# Exercise directions:
Please copy each line of the listing below precisely, excluding the images.
----- Information shown
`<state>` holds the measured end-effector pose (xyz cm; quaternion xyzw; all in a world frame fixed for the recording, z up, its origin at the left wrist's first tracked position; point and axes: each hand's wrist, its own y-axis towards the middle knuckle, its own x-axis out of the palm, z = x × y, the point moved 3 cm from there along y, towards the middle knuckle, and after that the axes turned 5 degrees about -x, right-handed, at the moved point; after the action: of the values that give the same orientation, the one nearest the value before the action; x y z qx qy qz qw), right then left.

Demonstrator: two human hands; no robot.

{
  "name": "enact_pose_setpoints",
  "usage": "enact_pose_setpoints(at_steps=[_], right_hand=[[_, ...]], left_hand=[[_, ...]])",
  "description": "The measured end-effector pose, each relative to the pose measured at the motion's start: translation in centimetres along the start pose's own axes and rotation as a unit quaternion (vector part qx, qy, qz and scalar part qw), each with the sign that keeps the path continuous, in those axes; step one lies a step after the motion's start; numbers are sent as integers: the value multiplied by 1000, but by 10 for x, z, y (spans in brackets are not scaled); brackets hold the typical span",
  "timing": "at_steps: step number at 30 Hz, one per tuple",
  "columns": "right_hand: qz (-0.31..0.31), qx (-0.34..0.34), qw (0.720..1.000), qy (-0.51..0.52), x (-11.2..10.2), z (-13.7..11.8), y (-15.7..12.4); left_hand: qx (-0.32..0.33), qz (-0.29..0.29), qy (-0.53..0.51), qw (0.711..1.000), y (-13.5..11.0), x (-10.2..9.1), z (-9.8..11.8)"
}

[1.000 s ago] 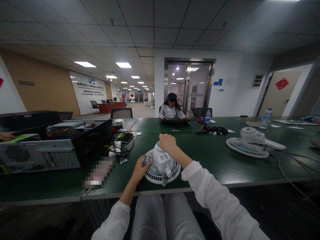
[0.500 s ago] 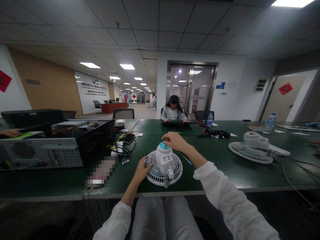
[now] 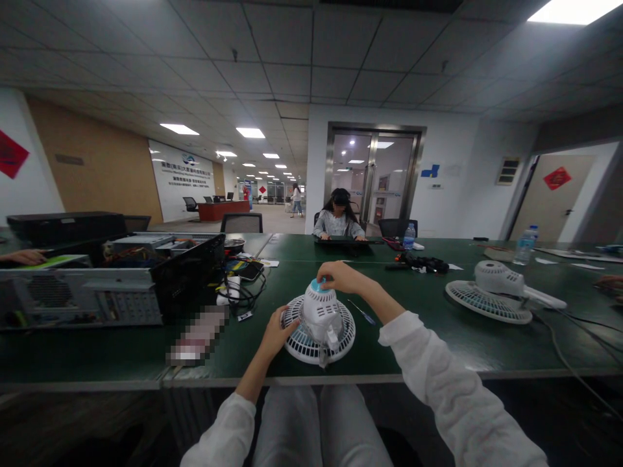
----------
# Solution for this task:
`<state>` holds the measured end-effector pose (xyz cm; quaternion xyzw; all in a world frame fixed for the recording, z up, its origin at the left wrist's first tracked position; point and axes: each hand's wrist, its own y-axis towards the middle knuckle, its own x-axis out of the palm, z = x × y, the point moved 3 cm from there along y, towards the middle knuckle, and after that the axes turned 5 degrees about -x, right-handed, at the moved point; after the action: of the values that give the same orientation, the one nearest the value before the action; x y z qx qy qz qw), right then left.

Demonstrator: two human hands; no robot.

{
  "name": "enact_pose_setpoints",
  "usage": "enact_pose_setpoints(at_steps=[_], right_hand=[[_, ...]], left_hand=[[_, ...]])",
  "description": "The measured end-effector pose, each relative to the pose measured at the motion's start: translation in centimetres along the start pose's own axes and rotation as a unit quaternion (vector part qx, qy, qz and scalar part qw), each with the sign that keeps the path continuous, in those axes; step one lies a step after the motion's start; numbers are sent as integers: the value multiplied by 1000, but by 10 for x, z, y (spans in brackets are not scaled); brackets hold the typical span",
  "timing": "at_steps: step number at 30 Hz, one per tuple",
  "columns": "right_hand: qz (-0.31..0.31), qx (-0.34..0.34), qw (0.720..1.000), qy (-0.51..0.52), x (-11.2..10.2), z (-13.7..11.8), y (-15.7..12.4); left_hand: qx (-0.32..0.33), qz (-0.29..0.29), qy (-0.53..0.51), qw (0.711..1.000), y (-13.5..11.0), x (-10.2..9.1), z (-9.8..11.8)"
}

[1.000 s ago] 
[0.500 s ago] 
[now] 

That is the complete answer.